Exercise prompt: An exact restatement of the data below, with the pictures removed, is the required answer.

Supplied data:
**********

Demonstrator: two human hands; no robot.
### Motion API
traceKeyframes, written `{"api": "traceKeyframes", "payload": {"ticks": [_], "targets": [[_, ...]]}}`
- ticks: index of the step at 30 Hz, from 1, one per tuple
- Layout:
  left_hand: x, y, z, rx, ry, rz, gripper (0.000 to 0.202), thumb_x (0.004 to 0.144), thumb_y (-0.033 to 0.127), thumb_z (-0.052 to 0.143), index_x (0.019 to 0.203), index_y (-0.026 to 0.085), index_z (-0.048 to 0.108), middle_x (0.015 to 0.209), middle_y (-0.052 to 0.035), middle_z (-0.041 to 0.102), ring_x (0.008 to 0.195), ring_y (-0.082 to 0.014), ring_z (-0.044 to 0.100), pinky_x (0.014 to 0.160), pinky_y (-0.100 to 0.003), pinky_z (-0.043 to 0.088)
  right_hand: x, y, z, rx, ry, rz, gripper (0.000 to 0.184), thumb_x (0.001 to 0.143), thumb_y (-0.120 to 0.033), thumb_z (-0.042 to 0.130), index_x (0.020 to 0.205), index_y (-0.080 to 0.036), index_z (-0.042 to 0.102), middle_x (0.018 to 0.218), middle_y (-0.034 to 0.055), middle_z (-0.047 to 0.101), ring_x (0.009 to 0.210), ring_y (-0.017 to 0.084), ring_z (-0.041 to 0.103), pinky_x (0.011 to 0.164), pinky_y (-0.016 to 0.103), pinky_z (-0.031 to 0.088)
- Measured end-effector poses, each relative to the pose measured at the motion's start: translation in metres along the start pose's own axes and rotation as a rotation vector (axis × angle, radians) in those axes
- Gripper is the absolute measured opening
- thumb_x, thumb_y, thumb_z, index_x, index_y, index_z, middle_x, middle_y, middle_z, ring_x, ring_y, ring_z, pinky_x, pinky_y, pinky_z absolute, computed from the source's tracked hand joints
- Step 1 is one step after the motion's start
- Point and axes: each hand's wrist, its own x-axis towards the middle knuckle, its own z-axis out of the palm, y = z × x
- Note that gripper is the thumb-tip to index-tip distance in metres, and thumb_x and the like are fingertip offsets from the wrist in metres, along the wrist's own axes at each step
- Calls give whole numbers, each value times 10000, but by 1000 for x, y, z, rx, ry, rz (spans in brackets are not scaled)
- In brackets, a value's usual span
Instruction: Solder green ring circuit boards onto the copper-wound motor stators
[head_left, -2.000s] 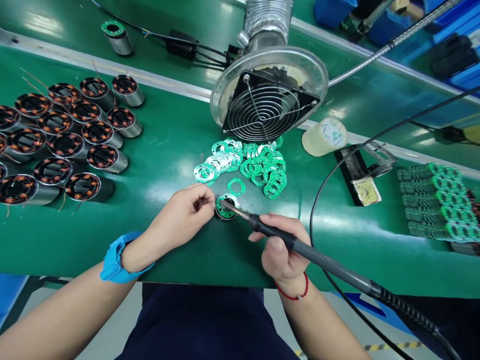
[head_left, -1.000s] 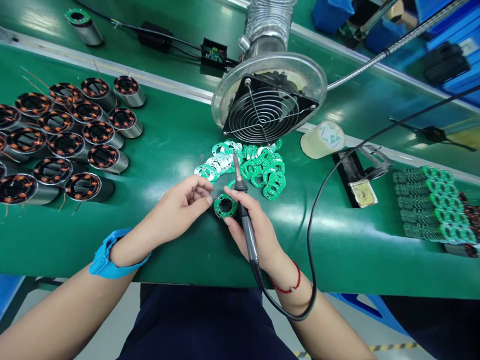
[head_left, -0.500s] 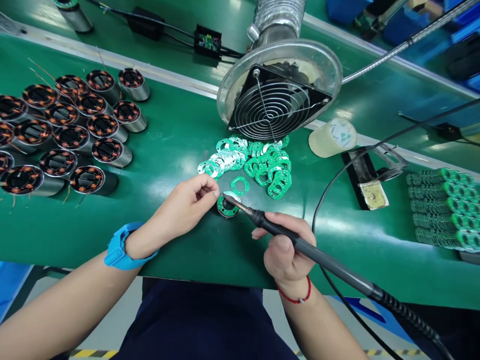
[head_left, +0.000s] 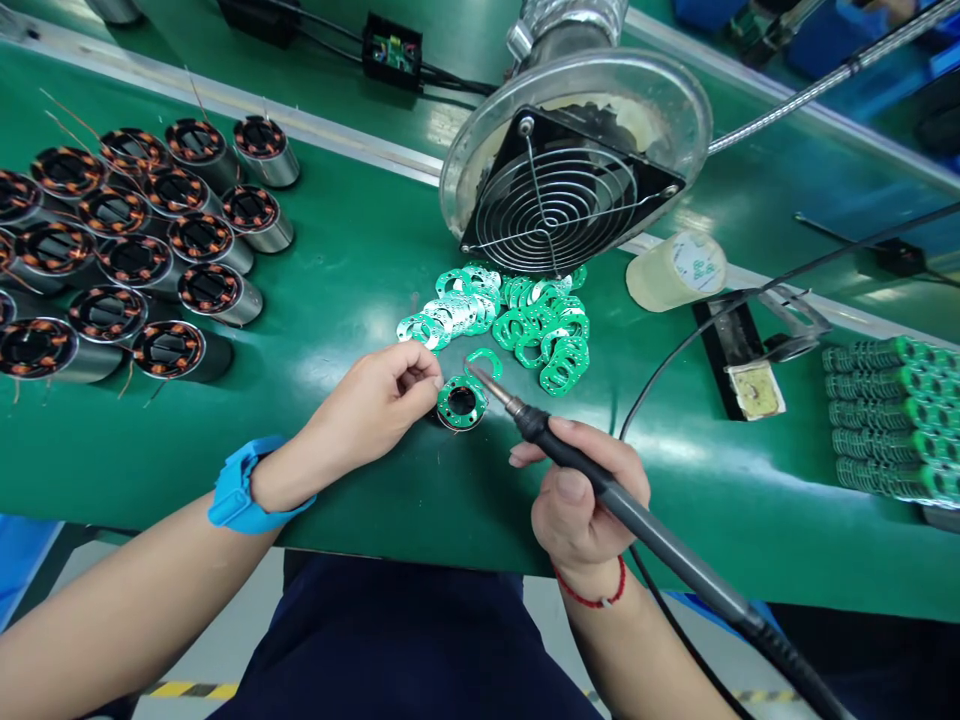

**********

Answer for this exercise:
Demonstrator: two human hands; no robot.
### Motion API
traceKeyframes, written `{"api": "traceKeyframes", "payload": {"ticks": [_], "targets": [[_, ...]]}}`
- ticks: index of the step at 30 Hz, from 1, one per tuple
- Layout:
  left_hand: x, y, z, rx, ry, rz, gripper (0.000 to 0.202), thumb_x (0.004 to 0.144), thumb_y (-0.033 to 0.127), thumb_z (-0.052 to 0.143), index_x (0.019 to 0.203), index_y (-0.026 to 0.085), index_z (-0.048 to 0.108), middle_x (0.015 to 0.209), middle_y (-0.052 to 0.035), middle_z (-0.041 to 0.102), ring_x (0.008 to 0.195), ring_y (-0.082 to 0.014), ring_z (-0.044 to 0.100), pinky_x (0.014 to 0.160), pinky_y (-0.100 to 0.003), pinky_z (-0.043 to 0.088)
  right_hand: x, y, z, rx, ry, rz, gripper (0.000 to 0.184), thumb_x (0.001 to 0.143), thumb_y (-0.120 to 0.033), thumb_z (-0.042 to 0.130), index_x (0.020 to 0.205), index_y (-0.080 to 0.036), index_z (-0.042 to 0.102), middle_x (0.018 to 0.218), middle_y (-0.034 to 0.055), middle_z (-0.047 to 0.101), ring_x (0.009 to 0.210), ring_y (-0.017 to 0.084), ring_z (-0.041 to 0.103), pinky_x (0.011 to 0.164), pinky_y (-0.016 to 0.103), pinky_z (-0.031 to 0.088)
- Measured end-effector poses, each relative to the pose measured at the motion's start: translation in metres along the start pose's own axes and rotation as a rotation vector (axis × angle, radians) in those axes
- Gripper is the absolute measured opening
- thumb_x, thumb_y, thumb_z, index_x, index_y, index_z, middle_x, middle_y, middle_z, ring_x, ring_y, ring_z, pinky_x, pinky_y, pinky_z absolute, computed from the source's tracked hand joints
- Step 1 is one step after the motion's start
- Point and axes: each hand's wrist, its own x-axis towards the middle knuckle, its own z-axis out of the palm, y = z × x
- Note that gripper is the thumb-tip to index-tip distance in metres, and thumb_x and the like are fingertip offsets from the wrist in metres, along the wrist's own axes at each step
- Calls give whole numbers, each value times 10000, but by 1000 for x, y, z, rx, ry, rz (spans in brackets are not scaled)
- In brackets, a value's usual span
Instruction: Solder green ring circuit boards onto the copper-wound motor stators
[head_left, -2.000s] 
[head_left, -1.000s] 
[head_left, -0.500s] 
[head_left, +0.000s] 

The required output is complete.